At 72 hours, the mice in each liposome group were sacrificed and their organs removed for ex vivo fluorescent imaging to examine the biodistribution of the liposomes in the different tumor-bearing mice. Figure 4 shows representative images of the organs, and Table 2 lists the quantification of the liposome accumulation in the organs and tumors imaged ex vivo. As expected for a liposome nanoparticle, all of the liposome formulations appear to clear through the liver and spleen. No liposome accumulation was observed in the heart, kidneys, or lung for all formulations. Like the in vivo imaging, ex vivo imaging of organs and tumors from mice bearing H2009 tumors demonstrated no difference in tumor accumulation among the different liposome formulations.
Table 2. Quantification of tumor and organ accumulation of different liposome formulations as determined by ex vivo fluorescent imaging.

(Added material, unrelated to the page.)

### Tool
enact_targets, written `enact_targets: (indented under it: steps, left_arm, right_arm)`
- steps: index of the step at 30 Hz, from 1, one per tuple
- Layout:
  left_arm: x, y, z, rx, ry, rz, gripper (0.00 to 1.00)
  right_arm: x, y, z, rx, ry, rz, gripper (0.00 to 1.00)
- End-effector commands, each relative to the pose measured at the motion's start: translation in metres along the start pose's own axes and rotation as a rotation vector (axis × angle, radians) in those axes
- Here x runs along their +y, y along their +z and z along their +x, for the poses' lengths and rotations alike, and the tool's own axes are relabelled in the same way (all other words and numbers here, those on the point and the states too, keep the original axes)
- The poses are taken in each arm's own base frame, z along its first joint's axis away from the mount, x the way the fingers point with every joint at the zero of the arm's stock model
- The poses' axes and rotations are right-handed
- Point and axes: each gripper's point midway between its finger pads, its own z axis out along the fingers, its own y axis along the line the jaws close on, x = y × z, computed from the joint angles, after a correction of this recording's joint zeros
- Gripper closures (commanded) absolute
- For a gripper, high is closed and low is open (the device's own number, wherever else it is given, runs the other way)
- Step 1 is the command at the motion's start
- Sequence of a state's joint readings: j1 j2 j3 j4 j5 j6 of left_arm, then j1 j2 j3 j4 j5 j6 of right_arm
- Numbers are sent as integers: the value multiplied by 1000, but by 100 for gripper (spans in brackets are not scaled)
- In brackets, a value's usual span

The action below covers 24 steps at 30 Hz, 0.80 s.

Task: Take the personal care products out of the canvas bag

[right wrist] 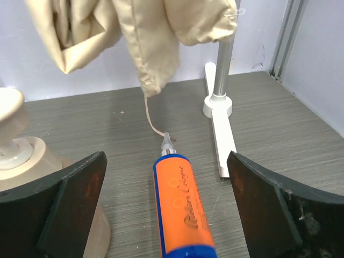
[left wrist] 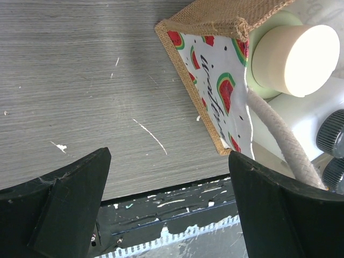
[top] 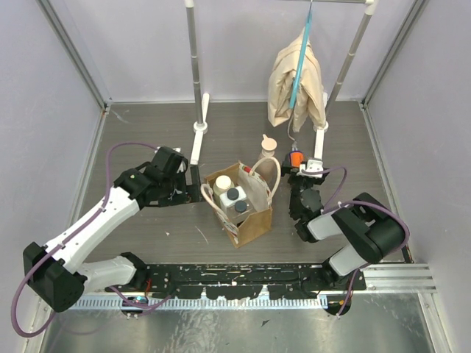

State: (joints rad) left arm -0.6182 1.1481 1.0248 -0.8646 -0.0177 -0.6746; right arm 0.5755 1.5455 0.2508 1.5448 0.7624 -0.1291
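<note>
Right tool point(right wrist: 166, 157) gapes around orange-banded bottle point(right wrist: 183, 209), seemingly untouched; left tool point(left wrist: 169, 155) open beside bag point(left wrist: 215, 75).

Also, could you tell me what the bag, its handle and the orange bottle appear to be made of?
Bag: coarse woven jute or burlap, matte, open weave showing; smooth printed lining. Handle: twisted cream cord, likely cotton. Orange bottle: probably plastic, given its smooth, slightly glossy surface.

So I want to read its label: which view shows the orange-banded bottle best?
The right wrist view: the orange-banded bottle sits large and central between the fingers of the open right end effector, script visible. Top external shows it tiny. Left wrist does not show it.
</note>
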Motion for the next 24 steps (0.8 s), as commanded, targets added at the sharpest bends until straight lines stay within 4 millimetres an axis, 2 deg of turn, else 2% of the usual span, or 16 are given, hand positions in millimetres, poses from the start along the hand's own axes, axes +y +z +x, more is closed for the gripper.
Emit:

Liposome Formulation | Tumor or Organ | Radiant Efficiency (x 109) | |
---|---|---|---|
H2009 tumors | H2009.1 Tetrameric | Tumor | 5.25 ± 0.200 |
Liver | 13.0 ± 1.01 | ||
Spleen | 2.59 ± 0.341 | ||
AcH2009.1 Tetrameric | Tumor | 2.29 ± 0.263 | |
Liver | 9.17 ± 0.420 | ||
Spleen | 2.04 ± 0.196 | ||
scH2009.1 Tetrameric | Tumor | 5.27 ± 0.465 | |
Liver | 15.2 ± 3.21 | ||
Spleen | 3.37 ± 0.949 | ||
Naked | Tumor | 6.35 ± 1.64 | |
Liver | 11.0 ± 1.03 | ||
Spleen | 1.73 ± 0.117 | ||
H460 tumors | H2009.1 Tetrameric | Tumor | 7.14 ± 0.374 |
Liver | 10.7 ± 1.46 | ||
Spleen | 1.71 ± 0.132 | ||
AcH2009.1 Tetrameric | Tumor | 4.88 ± 3.20 | |
Liver | 21.6 ± 13.3 | ||
Spleen | 3.27 ± 1.90 | ||
scH2009.1 Tetrameric | Tumor | 6.36 ± 0.935 | |
Liver | 8.06 ± 0.542 | ||
Spleen | 1.63 ± 0.247 | ||
Naked | Tumor | 3.77 ± 0.404 | |
Liver | 8.33 ± 1.28 | ||
Spleen | 1.53 ± 0.154 |
Quantification of the organ and tumor accumulation of DiR-labeled liposomes after animal sacrifice at 72 hours post-liposome injection, as visualized by ex vivo fluorescent imaging in Figure 4.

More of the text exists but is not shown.